A TALE
Little One would not get into the car. No matter how the grandparents tried snapping her into her carseat, Little One would thrash and wail and remove herself from the seat like a Slinky made of syrup.
One second as pliable as taffy, oozing through arms and fingers and seat belt straps, the next as solid as a rock on the backseat floor.
Wailing a non-stop banshee song that would awake the dead, frighten ghosts and add to the frustration of well-meaning grandparents everywhere, especially the two trying to wrestle Little One into the car.

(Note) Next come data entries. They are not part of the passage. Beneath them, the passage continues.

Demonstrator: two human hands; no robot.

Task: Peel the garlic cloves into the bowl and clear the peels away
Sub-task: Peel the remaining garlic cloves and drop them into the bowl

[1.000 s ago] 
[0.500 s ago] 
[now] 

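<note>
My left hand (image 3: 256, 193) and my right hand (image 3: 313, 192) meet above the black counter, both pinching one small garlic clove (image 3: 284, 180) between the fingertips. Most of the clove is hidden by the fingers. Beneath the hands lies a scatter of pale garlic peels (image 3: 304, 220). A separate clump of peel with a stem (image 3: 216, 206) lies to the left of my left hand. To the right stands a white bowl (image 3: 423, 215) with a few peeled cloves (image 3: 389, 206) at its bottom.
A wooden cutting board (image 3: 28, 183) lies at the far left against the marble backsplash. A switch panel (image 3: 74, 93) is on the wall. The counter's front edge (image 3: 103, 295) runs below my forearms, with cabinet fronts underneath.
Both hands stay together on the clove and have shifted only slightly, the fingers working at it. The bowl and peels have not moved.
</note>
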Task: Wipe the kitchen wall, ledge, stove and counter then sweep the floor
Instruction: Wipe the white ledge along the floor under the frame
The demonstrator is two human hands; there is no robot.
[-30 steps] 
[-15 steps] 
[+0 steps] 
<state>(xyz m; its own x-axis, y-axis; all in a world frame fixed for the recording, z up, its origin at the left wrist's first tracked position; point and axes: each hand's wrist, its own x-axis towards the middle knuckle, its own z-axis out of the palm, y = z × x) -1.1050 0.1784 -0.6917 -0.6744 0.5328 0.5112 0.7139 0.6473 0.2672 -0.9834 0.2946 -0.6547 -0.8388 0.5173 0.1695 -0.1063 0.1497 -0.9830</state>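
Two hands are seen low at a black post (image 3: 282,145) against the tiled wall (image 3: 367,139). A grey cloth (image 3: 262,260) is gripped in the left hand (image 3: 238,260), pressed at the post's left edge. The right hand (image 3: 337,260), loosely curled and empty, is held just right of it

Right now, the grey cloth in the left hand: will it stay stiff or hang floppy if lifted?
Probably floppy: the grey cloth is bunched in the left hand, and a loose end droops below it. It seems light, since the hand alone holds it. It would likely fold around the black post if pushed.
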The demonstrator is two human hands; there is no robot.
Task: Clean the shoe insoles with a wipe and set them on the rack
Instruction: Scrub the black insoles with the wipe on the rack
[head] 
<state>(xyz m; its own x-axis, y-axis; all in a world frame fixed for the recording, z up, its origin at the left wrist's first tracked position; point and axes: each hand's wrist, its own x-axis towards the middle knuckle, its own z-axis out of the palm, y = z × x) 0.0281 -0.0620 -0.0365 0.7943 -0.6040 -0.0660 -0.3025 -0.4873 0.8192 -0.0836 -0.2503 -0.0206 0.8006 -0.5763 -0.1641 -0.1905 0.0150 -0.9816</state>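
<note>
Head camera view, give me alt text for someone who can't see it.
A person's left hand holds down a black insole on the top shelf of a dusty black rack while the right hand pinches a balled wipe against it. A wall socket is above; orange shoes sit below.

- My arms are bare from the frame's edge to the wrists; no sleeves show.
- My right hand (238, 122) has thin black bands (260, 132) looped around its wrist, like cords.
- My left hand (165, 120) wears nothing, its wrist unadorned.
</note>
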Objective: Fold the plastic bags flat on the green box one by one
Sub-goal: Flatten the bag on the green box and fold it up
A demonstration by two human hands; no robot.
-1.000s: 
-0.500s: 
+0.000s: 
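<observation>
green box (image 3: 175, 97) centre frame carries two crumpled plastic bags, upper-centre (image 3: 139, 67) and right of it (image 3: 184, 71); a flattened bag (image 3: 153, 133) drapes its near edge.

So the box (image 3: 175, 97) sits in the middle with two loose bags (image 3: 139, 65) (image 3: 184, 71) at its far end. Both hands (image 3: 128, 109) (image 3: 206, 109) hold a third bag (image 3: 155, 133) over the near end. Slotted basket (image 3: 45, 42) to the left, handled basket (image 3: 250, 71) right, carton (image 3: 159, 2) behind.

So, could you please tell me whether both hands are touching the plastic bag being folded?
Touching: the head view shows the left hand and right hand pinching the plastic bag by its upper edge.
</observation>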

Then she became a tilt-a-whirl of arms, legs, torso, neck and head, which the grandparents could only weave and dodge like prizefighters against branches in a tornado, over and over again.

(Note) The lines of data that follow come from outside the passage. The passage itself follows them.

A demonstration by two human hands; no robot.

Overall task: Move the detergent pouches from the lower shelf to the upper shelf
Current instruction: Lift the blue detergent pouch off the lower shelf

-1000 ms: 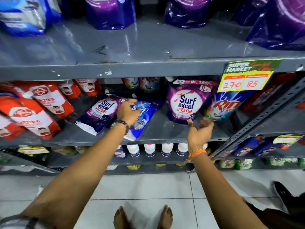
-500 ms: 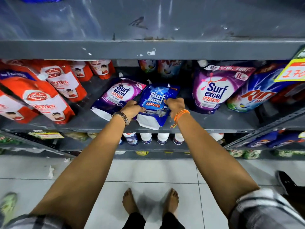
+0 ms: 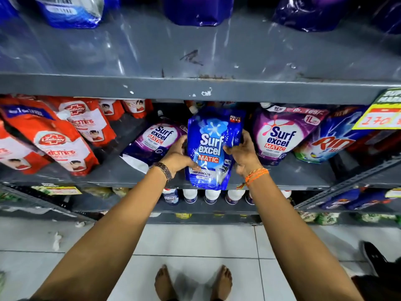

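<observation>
Fingers of the left hand (image 3: pixel 176 156) and right hand (image 3: pixel 244 152) clasp opposite edges of the blue Surf excel Matic pouch (image 3: pixel 211 148), held upright before the lower shelf (image 3: pixel 282 177), between two purple Surf excel pouches (image 3: pixel 155 141), under the upper shelf (image 3: pixel 195 89).

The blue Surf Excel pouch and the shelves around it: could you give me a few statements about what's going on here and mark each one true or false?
1. Both hands hold the blue Surf Excel pouch, left hand and right hand on its sides. True.
2. The blue pouch already rests on the upper shelf. False: it is held upright at the lower shelf's level.
3. A purple Surf Excel pouch lies tilted to the left of the held one. True.
4. The red Lifebuoy pouches sit on the right of the shelf. False: they are on the left.
5. The left wrist wears an orange thread. False: the orange thread is on the right wrist.
</observation>
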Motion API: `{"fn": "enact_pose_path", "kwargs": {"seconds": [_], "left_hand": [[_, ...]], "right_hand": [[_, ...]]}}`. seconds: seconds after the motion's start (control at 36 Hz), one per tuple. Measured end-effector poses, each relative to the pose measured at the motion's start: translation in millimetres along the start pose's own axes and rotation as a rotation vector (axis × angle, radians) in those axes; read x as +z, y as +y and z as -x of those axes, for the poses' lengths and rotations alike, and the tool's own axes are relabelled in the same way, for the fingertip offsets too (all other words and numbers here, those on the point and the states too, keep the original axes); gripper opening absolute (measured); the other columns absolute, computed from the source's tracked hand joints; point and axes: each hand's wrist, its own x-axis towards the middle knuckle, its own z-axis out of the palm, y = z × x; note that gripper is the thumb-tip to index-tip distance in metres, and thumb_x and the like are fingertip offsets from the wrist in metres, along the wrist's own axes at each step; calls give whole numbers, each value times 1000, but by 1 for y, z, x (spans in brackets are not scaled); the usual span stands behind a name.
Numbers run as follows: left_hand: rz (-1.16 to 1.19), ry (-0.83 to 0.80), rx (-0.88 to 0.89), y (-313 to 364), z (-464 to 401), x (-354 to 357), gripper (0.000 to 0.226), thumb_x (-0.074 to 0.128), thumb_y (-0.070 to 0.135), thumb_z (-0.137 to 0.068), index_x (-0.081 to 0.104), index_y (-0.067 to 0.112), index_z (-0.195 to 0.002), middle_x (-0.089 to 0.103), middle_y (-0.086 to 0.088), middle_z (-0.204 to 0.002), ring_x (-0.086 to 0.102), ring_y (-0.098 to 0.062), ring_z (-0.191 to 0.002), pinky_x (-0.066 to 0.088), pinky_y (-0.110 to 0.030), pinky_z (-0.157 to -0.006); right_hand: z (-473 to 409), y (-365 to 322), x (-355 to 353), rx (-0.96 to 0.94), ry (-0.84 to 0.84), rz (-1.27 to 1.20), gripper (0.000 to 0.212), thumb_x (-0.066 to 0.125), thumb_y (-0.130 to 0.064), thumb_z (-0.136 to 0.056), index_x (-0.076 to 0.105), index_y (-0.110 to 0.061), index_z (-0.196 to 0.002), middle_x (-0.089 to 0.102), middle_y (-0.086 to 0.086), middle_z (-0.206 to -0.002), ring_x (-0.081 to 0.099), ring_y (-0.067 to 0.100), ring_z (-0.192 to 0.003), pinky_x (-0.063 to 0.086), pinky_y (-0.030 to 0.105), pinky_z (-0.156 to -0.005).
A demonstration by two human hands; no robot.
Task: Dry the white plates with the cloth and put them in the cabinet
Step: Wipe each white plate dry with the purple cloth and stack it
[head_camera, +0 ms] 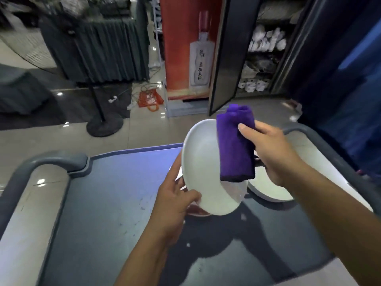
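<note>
Head view, down over cart (61, 162)

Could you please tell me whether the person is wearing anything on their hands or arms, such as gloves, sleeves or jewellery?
Nothing is worn: the left hand and the right hand are bare, without gloves, rings or a watch. Both forearms are uncovered as far as the picture shows, with no sleeve edge in view.

Toward the open dark cabinet (266, 50) at one o'clock the tiled floor (247, 108) lies bare, its swung-out black door (228, 58) at twelve and grey cart handle (321, 141) at two flanking.
</note>
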Motion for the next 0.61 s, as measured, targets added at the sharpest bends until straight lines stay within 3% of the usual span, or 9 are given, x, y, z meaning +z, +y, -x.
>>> {"fn": "enact_pose_path", "kwargs": {"seconds": [0.06, 0.11, 0.17, 0.25, 0.39, 0.5, 0.56, 0.61], "left_hand": [[-27, -14, 27, 5, -1, 9, 91, 64, -3, -66, 57, 65, -126, 72, 6, -115, 68, -22, -106, 62, -47, -66], [-52, 6, 70, 10, 0, 12, 93, 63, -10, -71, 56, 62, -129, 76, 8, -101, 72, -17, -94, 63, -53, -71], [-37, 22, 98, 13, 4, 12, 93, 54, -22, -81, 56, 55, -133, 76, 6, -92, 72, -17, -85, 63, -48, -67], [-2, 17, 119, 15, 14, 11, 92, 50, -24, -82, 57, 50, -137, 76, -6, -100, 72, -22, -87, 59, -39, -61], [66, 93, 144, 10, 28, 10, 88, 62, -5, -67, 55, 47, -138, 74, -10, -111, 73, -29, -94, 62, -48, -67], [306, 122, 150, 7, 44, 11, 65, 69, 19, -70, 65, 28, -134, 72, -14, -115, 70, -33, -96, 56, -59, -77], [389, 199, 138, 5, 51, 15, 50, 72, 36, -81, 70, 16, -127, 72, -17, -111, 70, -32, -89, 57, -59, -75], [350, 289, 134, 2, 57, 21, 52, 67, 41, -87, 65, 19, -134, 73, -15, -119, 72, -31, -91, 60, -55, -71]], "right_hand": [[-6, -10, 14, -45, -90, 84, 15, 59, -28, -100, 72, -24, -106, 74, -5, -92, 68, 13, -78, 52, 27, -58], [-7, -19, 25, -105, -178, 139, 15, 59, -26, -100, 72, -18, -99, 71, 5, -90, 64, 15, -77, 48, 26, -60], [-4, -24, 31, -148, -290, 160, 16, 59, -24, -100, 71, -14, -97, 67, 6, -86, 60, 14, -75, 45, 26, -62], [5, -27, 35, -183, -483, 176, 16, 59, -21, -100, 73, -14, -102, 67, -1, -84, 60, 10, -72, 45, 19, -59], [24, -28, 34, -143, -771, 190, 18, 57, -18, -100, 73, -21, -109, 77, -1, -94, 69, 6, -79, 51, 16, -62], [30, -27, 25, -97, -954, 305, 20, 55, -23, -101, 73, -22, -112, 76, -3, -103, 72, 12, -89, 53, 17, -66], [31, -25, 19, -60, -1030, 386, 21, 54, -27, -102, 73, -28, -112, 76, -6, -105, 72, 14, -96, 55, 21, -71], [31, -24, 12, -26, -1111, 462, 22, 53, -31, -102, 72, -29, -114, 76, -6, -106, 72, 15, -99, 57, 27, -77]]}}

A crowd gathered as the grandparents huffed and puffed, red faced and exasperated. Little One’s slightly older siblings offered advice for restraining their little sister.
The grandparents had taken the three grandchildren to a pizza place while the kids’ parents were on a date night.

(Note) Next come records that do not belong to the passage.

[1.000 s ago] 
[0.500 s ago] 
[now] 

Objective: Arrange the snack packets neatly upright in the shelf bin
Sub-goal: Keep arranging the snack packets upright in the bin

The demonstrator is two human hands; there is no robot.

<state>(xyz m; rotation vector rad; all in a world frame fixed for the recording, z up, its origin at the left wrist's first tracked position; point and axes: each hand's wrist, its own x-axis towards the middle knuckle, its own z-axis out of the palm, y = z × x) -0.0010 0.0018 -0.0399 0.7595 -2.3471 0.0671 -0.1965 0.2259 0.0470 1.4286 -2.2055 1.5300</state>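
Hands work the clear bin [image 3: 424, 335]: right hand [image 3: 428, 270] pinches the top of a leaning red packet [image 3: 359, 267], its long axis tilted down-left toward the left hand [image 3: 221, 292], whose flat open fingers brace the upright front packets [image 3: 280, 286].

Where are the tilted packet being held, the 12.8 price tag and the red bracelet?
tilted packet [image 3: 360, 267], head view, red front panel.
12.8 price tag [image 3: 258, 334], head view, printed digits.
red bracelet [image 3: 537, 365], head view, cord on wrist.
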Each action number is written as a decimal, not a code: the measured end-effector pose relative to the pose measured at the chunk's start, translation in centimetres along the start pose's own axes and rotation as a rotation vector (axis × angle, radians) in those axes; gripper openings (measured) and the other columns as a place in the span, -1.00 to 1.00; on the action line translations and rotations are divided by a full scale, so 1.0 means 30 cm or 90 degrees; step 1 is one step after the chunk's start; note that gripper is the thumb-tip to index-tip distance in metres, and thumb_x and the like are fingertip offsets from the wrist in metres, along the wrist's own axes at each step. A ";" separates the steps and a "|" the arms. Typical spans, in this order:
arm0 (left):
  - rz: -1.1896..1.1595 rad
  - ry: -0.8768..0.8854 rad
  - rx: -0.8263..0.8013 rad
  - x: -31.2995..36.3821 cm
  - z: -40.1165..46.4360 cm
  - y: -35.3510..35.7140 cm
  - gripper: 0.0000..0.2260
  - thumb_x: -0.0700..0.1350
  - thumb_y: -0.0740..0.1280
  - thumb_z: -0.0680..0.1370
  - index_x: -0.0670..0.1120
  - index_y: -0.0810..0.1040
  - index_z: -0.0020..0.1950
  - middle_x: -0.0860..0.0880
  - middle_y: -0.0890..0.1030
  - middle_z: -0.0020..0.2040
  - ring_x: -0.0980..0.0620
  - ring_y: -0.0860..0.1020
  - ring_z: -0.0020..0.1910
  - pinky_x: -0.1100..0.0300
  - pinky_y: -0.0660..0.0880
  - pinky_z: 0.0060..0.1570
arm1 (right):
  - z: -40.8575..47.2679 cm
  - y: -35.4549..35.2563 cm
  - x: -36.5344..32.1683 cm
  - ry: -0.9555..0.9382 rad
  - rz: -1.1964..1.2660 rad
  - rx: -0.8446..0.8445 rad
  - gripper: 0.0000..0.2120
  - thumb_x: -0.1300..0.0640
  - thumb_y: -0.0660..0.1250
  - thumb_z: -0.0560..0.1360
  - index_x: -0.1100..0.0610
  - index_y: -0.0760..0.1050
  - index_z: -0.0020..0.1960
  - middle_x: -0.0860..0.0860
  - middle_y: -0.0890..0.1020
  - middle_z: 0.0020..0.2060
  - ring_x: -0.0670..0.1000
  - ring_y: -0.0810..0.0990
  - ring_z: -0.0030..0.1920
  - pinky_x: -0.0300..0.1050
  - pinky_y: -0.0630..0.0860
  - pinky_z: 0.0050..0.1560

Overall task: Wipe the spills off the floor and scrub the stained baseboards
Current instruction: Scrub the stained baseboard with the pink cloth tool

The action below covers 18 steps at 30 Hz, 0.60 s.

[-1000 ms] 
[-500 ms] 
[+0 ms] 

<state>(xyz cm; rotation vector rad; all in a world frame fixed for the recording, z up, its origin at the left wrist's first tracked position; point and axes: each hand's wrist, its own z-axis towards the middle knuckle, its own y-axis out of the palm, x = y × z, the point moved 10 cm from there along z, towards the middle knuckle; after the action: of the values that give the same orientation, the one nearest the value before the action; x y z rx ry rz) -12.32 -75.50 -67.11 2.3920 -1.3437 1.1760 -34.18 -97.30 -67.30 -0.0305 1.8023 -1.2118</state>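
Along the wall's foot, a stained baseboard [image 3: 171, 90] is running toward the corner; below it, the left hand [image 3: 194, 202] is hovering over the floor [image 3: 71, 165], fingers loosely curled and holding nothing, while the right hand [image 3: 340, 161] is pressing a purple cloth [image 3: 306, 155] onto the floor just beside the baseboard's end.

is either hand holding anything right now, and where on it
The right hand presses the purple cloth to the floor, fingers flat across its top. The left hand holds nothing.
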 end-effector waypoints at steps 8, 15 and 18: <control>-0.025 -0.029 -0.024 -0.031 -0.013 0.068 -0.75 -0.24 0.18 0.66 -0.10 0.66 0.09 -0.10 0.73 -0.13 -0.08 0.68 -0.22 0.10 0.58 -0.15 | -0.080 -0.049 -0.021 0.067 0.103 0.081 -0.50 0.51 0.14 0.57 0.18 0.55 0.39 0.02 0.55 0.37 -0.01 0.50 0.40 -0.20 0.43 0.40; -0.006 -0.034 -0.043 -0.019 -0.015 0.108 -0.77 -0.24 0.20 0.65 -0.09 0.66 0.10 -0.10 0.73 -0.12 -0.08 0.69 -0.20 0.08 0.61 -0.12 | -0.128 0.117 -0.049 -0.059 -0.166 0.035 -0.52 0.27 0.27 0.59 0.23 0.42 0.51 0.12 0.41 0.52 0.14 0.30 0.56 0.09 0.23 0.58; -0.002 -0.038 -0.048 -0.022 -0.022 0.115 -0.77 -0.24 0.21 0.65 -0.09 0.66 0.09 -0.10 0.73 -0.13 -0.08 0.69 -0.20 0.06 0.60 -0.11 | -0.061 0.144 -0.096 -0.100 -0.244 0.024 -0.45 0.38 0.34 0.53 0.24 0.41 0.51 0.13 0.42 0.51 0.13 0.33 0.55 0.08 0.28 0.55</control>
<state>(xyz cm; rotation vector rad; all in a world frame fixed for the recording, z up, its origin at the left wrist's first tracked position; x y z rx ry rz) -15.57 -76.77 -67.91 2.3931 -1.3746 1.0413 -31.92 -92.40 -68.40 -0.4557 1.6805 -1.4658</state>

Sure, the grandparents said, we can take the grandkids out to dinner. We raised three sons. We dealt with refusals to eat. Temper-tantrums about the selected restaurants. Kids refusing to eat and talk. Kids saying awkward things to other tables or to waitresses. We raised three kids, day and night, night and day, for years. We can take all three grandkids out for pizza.
All went well for the pizza dinner. At first. The grandkids ate pizza, played video games and collected tickets for prizes. No fuss. No spats. No bother.
We got this, the grandparents said. Of course, they had this. They raised three sons. Why wouldn’t they have this? They had this to a point they didn’t even think about having it.
Watching kids. Been there. Done that.
Little One had an accident. The grandmother quickly realized, other than extra pull-ups, the change of clothes was incomplete. While the grandmother dealt with the accident, grandpa had the kids redeem Little One’s prize tickets for her.
Little One was not happy with their choice.
She expressed this outrage in the parking lot with the rage most people reserve for talking politics on Facebook.
So, the grandparents struggled to keep Little One wrapped in a blanket while strapping her into the carseat. The blanket was the first casualty of the battle.
Hair tousled, sweating, red faced, out of breath, the grandparents fought to strap Little One down.
Several of the kids arriving at the line of bars across from the pizza place stood by their cars watching two aging-more-by-the-minute adults wrestling an almost 2-year-old into the backseat of a car.
Between gulps of air, Grandpa mentioned that his wife and he probably looked like two Disney villains trying to shanghai 101 Dalmatians.
The grandmother said, “Are you saying I look like Cruella de Vil?”
“Nope,” grandpa said, then quietly went back to the struggle.
More kids watched from the line of cars. The grandson looked at the gathering spectators and yelled, “Everything’s fine. We’re OK. This is not a kidnapping.”
“Thanks,” grandpa muttered.
Then, finally, experience, skill and brawn won out, or more likely, Little One decided to quit; the grandparents had her safely in her car seat.
The older siblings got into the car. Grandmother got into the car. Grandpa looked at the watching young faces lined up by their cars, kids on dates, or looking to hook up with someone that night in the bars.
Grandpa straightened his hair and shirt, and said in a loud voice: “Let this serve as your lesson on birth control tonight.”
Then, exhausted, he climbed into the car and headed down the road.
Dean Poling is an editor with The Valdosta Daily Times and editor of The Tifton Gazette.